Exercise prompt:
Answer with a bare number: the count of lines in the data below that contain the word "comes".

>>>>

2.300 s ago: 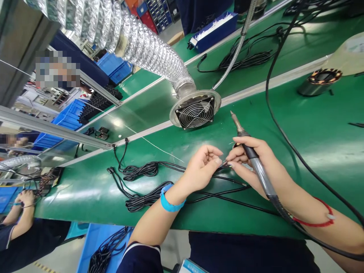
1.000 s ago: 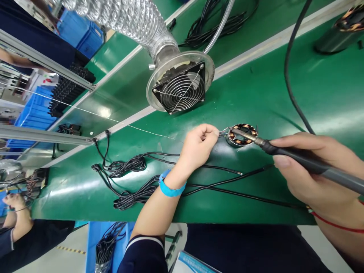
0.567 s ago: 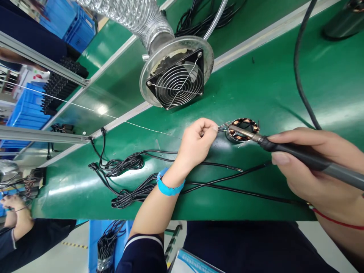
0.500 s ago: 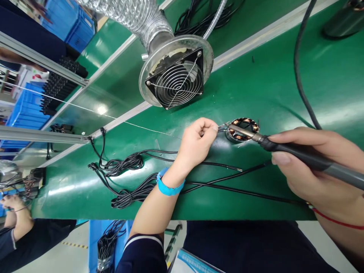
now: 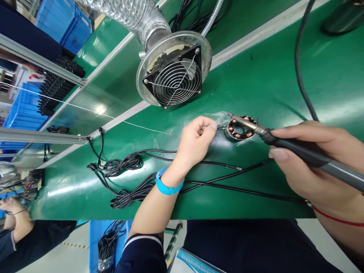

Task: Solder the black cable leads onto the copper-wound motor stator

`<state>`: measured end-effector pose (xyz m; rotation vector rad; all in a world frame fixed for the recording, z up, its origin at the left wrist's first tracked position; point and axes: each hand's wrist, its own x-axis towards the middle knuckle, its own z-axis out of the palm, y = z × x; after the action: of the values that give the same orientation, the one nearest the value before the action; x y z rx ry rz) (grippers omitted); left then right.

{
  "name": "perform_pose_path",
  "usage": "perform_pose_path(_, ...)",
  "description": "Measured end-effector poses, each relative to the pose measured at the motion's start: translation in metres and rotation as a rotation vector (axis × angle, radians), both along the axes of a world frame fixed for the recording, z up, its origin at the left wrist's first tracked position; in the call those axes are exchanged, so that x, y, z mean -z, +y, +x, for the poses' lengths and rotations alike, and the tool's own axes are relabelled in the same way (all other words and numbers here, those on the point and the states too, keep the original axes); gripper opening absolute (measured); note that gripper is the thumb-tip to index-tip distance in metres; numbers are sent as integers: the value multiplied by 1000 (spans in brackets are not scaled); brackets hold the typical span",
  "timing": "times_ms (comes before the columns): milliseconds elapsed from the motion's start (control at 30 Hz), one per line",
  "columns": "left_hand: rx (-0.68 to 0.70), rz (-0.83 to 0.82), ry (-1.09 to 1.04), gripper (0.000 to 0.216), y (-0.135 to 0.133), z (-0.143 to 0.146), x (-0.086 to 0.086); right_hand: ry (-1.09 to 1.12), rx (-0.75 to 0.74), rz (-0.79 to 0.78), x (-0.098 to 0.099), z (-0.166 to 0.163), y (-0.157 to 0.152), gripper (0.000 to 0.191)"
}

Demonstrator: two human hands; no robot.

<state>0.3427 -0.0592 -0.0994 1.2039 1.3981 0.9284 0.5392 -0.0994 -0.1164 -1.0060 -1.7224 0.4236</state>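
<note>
My right hand (image 5: 315, 163) grips a soldering iron (image 5: 301, 151) with a black and grey handle. Its metal tip lies above the left rim of a motor stator (image 5: 241, 133) with copper windings. Thin smoke (image 5: 214, 116) drifts left of the tip. My left hand (image 5: 197, 138), closed in a pinch, holds thin wires (image 5: 221, 126) that reach toward the stator's left side. A fine pale strand (image 5: 136, 125), which looks like solder wire, runs from the far left to that hand; its end is hidden by the fingers.
Over the table (image 5: 273, 87) hangs a fume extractor fan (image 5: 176, 85) on a foil duct. Coiled black power cords (image 5: 126, 165) lie on the left, with cable ends crossing before me. The iron's cord (image 5: 298, 72) arches at right. Another person's hands (image 5: 13, 204) are at far left.
The iron's tip has lifted slightly away from the wire ends, and smoke has appeared there. My left hand keeps its pinch almost in place.
</note>
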Motion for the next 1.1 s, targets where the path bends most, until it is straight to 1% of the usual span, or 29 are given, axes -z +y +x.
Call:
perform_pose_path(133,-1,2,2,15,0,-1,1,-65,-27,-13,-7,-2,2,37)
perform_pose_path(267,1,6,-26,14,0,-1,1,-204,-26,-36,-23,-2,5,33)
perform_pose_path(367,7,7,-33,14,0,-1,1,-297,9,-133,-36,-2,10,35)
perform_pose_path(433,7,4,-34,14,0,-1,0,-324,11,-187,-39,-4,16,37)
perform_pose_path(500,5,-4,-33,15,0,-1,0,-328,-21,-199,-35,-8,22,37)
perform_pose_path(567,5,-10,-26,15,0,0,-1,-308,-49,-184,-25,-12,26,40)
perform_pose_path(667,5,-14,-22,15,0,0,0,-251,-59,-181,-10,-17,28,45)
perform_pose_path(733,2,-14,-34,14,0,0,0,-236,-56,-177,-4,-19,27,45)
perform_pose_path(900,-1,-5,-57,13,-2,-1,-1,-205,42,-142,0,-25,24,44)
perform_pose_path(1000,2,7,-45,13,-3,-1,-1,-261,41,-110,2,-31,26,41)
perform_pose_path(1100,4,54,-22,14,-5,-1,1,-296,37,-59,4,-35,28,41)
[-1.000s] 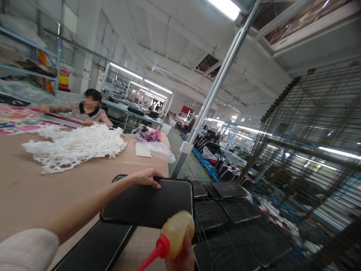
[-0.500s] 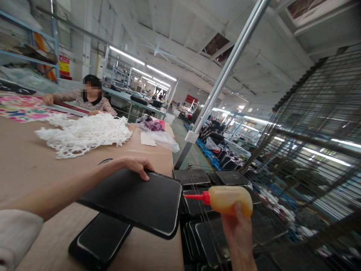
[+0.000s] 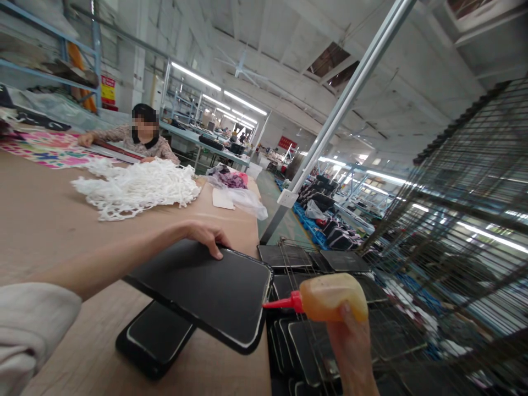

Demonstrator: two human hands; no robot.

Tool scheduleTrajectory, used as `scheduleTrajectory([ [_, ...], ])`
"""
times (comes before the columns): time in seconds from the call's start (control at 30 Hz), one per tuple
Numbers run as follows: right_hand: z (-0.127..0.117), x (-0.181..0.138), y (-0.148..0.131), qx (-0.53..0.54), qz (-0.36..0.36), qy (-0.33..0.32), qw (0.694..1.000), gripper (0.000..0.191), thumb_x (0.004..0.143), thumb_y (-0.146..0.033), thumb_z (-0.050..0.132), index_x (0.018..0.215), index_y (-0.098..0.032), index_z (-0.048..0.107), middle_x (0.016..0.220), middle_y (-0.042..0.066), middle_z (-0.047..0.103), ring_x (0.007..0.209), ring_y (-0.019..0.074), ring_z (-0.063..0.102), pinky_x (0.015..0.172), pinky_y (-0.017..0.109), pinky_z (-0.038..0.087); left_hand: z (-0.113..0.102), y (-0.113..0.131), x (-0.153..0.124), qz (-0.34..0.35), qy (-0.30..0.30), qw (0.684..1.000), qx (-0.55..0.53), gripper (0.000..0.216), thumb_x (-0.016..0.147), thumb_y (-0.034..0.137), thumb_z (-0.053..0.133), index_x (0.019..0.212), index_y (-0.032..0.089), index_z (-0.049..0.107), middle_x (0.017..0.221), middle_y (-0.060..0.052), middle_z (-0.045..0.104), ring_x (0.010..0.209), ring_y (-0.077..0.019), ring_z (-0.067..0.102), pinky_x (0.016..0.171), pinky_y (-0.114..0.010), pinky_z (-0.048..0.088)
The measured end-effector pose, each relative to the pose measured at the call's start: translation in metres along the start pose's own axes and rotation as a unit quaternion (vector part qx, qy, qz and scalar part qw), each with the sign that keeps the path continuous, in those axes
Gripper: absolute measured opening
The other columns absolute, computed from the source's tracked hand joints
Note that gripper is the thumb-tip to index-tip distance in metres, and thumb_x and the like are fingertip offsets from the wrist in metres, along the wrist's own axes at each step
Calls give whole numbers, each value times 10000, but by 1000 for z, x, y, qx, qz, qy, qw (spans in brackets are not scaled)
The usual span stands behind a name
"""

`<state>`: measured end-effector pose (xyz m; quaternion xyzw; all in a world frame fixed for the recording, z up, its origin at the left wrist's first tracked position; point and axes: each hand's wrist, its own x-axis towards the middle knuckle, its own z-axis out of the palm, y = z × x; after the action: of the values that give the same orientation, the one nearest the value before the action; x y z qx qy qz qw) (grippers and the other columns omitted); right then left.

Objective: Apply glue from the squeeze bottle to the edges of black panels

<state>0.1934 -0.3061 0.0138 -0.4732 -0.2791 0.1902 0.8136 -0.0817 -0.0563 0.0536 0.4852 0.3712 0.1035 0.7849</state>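
My left hand [image 3: 206, 237] grips the far edge of a flat black panel [image 3: 206, 294] with a pale rim and holds it tilted above the brown table [image 3: 49, 220]. Under it, on the table, lies another black panel [image 3: 154, 338]. My right hand [image 3: 350, 346] is closed round a yellowish squeeze bottle [image 3: 330, 298]. The bottle's red nozzle points left and nearly touches the right edge of the held panel.
A wire rack [image 3: 330, 319] to the right holds several black panels. Taller wire shelves [image 3: 466, 209] stand at the far right. On the table lie a heap of white cord [image 3: 138, 187] and plastic bags [image 3: 243, 201]. A person [image 3: 142, 137] sits at the far end. A metal pole [image 3: 338, 115] rises beside the table.
The bottle swung from nozzle-down to nozzle pointing left and came up to the panel's right edge. My left hand drew the panel slightly toward me over the table.
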Motion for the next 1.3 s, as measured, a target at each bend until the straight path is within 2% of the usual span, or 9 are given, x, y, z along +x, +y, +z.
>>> scheduleTrajectory([
  [0.07,-2,-2,0,5,12,2,1000,498,504,-362,792,934,-182,617,731,24,633,697,176,586,633,292,485,-1,-1,0,-3,12,999,-38,236,652,146,641,878,174,702,686,-28,696,696,-274,657,665,-392,523],
  [0.2,-5,-5,1,19,20,3,1000,441,468,-359,813,822,-179,622,667,9,615,693,165,580,640,279,488,-2,-2,0,-37,-111,991,65,252,616,27,640,807,180,702,680,-9,695,786,-269,651,697,-346,514],
  [0.3,-6,-10,0,19,24,0,1000,440,492,-363,806,849,-183,622,662,6,613,703,164,580,648,271,480,0,-4,-2,-21,-156,976,150,274,600,-2,648,806,170,705,713,-5,701,813,-252,646,707,-302,502],
  [0.53,-11,-15,-1,-7,24,-2,1000,598,528,-376,785,1067,-212,582,882,28,648,735,165,600,663,267,495,-3,-4,-3,71,-251,915,307,302,638,246,708,927,159,704,832,-4,704,834,-211,617,822,-284,448],
  [0.7,-25,-9,7,-11,20,-11,1000,670,515,-355,792,1125,-209,556,949,60,641,787,204,604,653,297,506,-6,-8,-3,78,-241,917,309,355,624,322,712,945,170,703,848,-14,702,815,-215,612,799,-292,448],
  [0.93,-31,-18,15,-36,1,51,998,614,554,-370,774,1109,-208,566,909,36,635,791,183,603,668,273,512,-15,-22,5,73,-216,934,275,378,603,348,726,940,177,704,842,-27,702,796,-225,623,756,-298,461],
  [1.07,-42,-22,25,-156,-99,50,981,490,621,-445,725,1015,-178,609,895,81,628,843,256,602,669,374,529,-19,-29,7,85,-204,940,259,371,607,354,725,929,172,705,839,-32,703,791,-228,630,747,-297,469],
  [1.17,-51,-26,34,-199,-167,75,963,362,601,-449,744,837,-191,649,888,93,621,952,312,566,739,449,513,-20,-37,9,91,-182,951,234,352,605,360,720,901,169,706,811,-30,705,748,-223,638,723,-298,480],
  [1.3,-60,-33,42,-307,-270,114,905,257,571,-371,778,686,-185,643,861,113,611,988,360,543,779,520,485,-24,-51,15,96,-176,959,201,367,615,372,711,922,173,699,822,-32,708,733,-219,645,707,-297,488],
])
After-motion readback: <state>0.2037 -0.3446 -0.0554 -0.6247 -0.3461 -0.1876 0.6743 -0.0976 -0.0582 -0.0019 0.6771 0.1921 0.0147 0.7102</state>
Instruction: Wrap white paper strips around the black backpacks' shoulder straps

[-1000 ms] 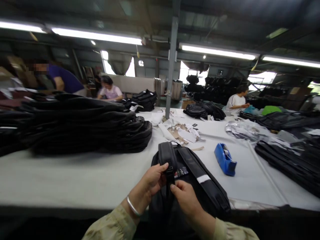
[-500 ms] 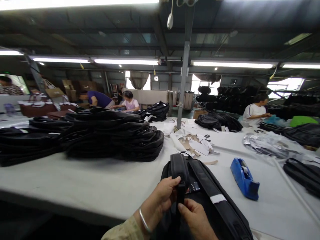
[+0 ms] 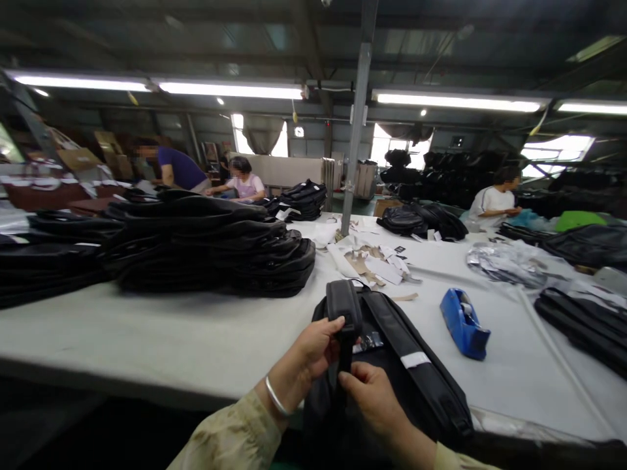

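Note:
A black backpack [image 3: 392, 398] lies at the front edge of the white table, its straps facing up. My left hand [image 3: 316, 352] is closed round the lower end of the padded left shoulder strap [image 3: 341, 303], thumb on top. Just below it, my right hand [image 3: 369, 391] pinches the narrow webbing [image 3: 345, 359] that hangs from that strap. The other shoulder strap [image 3: 399, 339] lies along the bag with a white band [image 3: 415, 360] round it. Between the straps sits a small clear plastic packet [image 3: 371, 341], partly covered by my left hand and the strap.
Right of the backpack stands a blue tape dispenser [image 3: 464, 323]. A tall stack of black bags [image 3: 210, 248] fills the left. Paper scraps [image 3: 379, 264] lie by a grey post [image 3: 353, 143]. Plastic bags [image 3: 507, 263] and black bags [image 3: 582, 326] are at right. Several people work farther back.
The view has tilted down and shifted slightly, so the room appears higher. Both hands keep their holds on the strap and webbing, with little movement against the backpack.

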Action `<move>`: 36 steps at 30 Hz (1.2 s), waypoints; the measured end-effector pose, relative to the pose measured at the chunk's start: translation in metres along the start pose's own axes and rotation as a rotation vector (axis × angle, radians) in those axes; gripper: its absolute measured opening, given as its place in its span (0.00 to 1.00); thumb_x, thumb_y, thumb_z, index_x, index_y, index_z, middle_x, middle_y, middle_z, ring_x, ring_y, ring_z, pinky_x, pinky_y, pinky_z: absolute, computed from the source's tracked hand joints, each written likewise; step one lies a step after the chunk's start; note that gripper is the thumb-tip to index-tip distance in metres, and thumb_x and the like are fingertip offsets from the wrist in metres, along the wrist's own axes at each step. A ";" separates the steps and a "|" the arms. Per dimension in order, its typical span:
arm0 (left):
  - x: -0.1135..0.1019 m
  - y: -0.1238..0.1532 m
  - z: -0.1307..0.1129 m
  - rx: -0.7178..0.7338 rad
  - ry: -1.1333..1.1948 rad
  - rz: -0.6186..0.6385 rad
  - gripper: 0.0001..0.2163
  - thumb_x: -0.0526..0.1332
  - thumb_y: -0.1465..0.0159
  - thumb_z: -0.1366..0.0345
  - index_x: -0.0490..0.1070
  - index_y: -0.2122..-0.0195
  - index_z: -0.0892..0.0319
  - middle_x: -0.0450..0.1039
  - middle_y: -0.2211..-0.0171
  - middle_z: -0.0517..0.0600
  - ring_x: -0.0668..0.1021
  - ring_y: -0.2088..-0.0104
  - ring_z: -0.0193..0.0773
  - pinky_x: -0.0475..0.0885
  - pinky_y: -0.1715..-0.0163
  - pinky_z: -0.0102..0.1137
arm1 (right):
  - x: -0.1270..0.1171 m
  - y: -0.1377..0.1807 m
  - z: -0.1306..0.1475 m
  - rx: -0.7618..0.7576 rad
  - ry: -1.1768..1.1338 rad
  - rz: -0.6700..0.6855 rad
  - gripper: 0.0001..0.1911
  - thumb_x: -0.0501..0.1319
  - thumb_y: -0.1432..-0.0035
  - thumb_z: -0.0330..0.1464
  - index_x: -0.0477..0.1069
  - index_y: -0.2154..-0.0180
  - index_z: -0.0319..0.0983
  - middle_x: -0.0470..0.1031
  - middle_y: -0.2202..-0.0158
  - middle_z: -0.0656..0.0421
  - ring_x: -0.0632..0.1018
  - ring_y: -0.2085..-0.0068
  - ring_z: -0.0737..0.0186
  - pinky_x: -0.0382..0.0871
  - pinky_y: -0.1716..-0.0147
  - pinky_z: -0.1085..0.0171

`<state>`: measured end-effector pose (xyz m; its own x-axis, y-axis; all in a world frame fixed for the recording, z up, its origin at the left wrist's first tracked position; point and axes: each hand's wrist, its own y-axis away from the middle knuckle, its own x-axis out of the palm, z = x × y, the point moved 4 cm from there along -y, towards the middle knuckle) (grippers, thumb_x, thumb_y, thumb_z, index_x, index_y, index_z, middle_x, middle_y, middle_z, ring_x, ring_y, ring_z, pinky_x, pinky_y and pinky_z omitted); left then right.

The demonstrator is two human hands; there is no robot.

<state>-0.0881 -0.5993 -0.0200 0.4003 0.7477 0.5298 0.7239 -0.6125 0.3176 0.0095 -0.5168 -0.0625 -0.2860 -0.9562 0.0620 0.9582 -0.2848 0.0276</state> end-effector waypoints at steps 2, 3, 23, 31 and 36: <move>0.003 0.001 -0.003 -0.007 -0.016 0.006 0.05 0.59 0.35 0.68 0.72 0.66 0.65 0.78 0.72 0.56 0.81 0.72 0.43 0.77 0.72 0.32 | -0.001 -0.001 0.004 0.000 0.050 -0.035 0.18 0.66 0.50 0.42 0.71 0.78 0.33 0.63 0.82 0.62 0.62 0.77 0.69 0.53 0.76 0.67; 0.004 0.001 -0.004 -0.015 -0.019 0.009 0.05 0.59 0.35 0.68 0.72 0.66 0.65 0.78 0.73 0.56 0.81 0.72 0.41 0.76 0.73 0.31 | -0.003 -0.003 0.009 -0.027 0.062 -0.075 0.17 0.65 0.50 0.41 0.71 0.78 0.34 0.62 0.82 0.63 0.61 0.77 0.69 0.53 0.76 0.67; 0.034 0.001 -0.078 0.039 -0.129 0.047 0.11 0.55 0.34 0.71 0.75 0.68 0.68 0.79 0.74 0.59 0.81 0.76 0.44 0.78 0.77 0.35 | 0.001 -0.028 0.057 -0.105 0.029 -0.014 0.13 0.66 0.53 0.39 0.78 0.71 0.35 0.75 0.76 0.59 0.70 0.75 0.66 0.62 0.74 0.67; 0.051 0.000 -0.100 0.097 -0.085 0.010 0.08 0.58 0.35 0.70 0.76 0.65 0.67 0.78 0.75 0.56 0.81 0.76 0.44 0.78 0.76 0.35 | 0.000 -0.034 0.082 -0.180 0.094 -0.080 0.12 0.65 0.50 0.39 0.76 0.74 0.35 0.74 0.77 0.60 0.71 0.75 0.67 0.62 0.75 0.68; 0.048 0.006 -0.107 0.145 -0.083 -0.058 0.08 0.64 0.37 0.67 0.76 0.58 0.63 0.79 0.68 0.53 0.81 0.67 0.45 0.79 0.67 0.38 | -0.001 -0.048 0.086 -0.213 0.141 -0.095 0.13 0.64 0.49 0.39 0.76 0.74 0.35 0.71 0.80 0.62 0.68 0.77 0.68 0.60 0.77 0.68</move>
<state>-0.1247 -0.5940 0.0915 0.3964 0.8030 0.4451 0.8181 -0.5289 0.2257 -0.0370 -0.4969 0.0216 -0.3846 -0.9203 -0.0710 0.9118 -0.3668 -0.1844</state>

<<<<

Written response:
2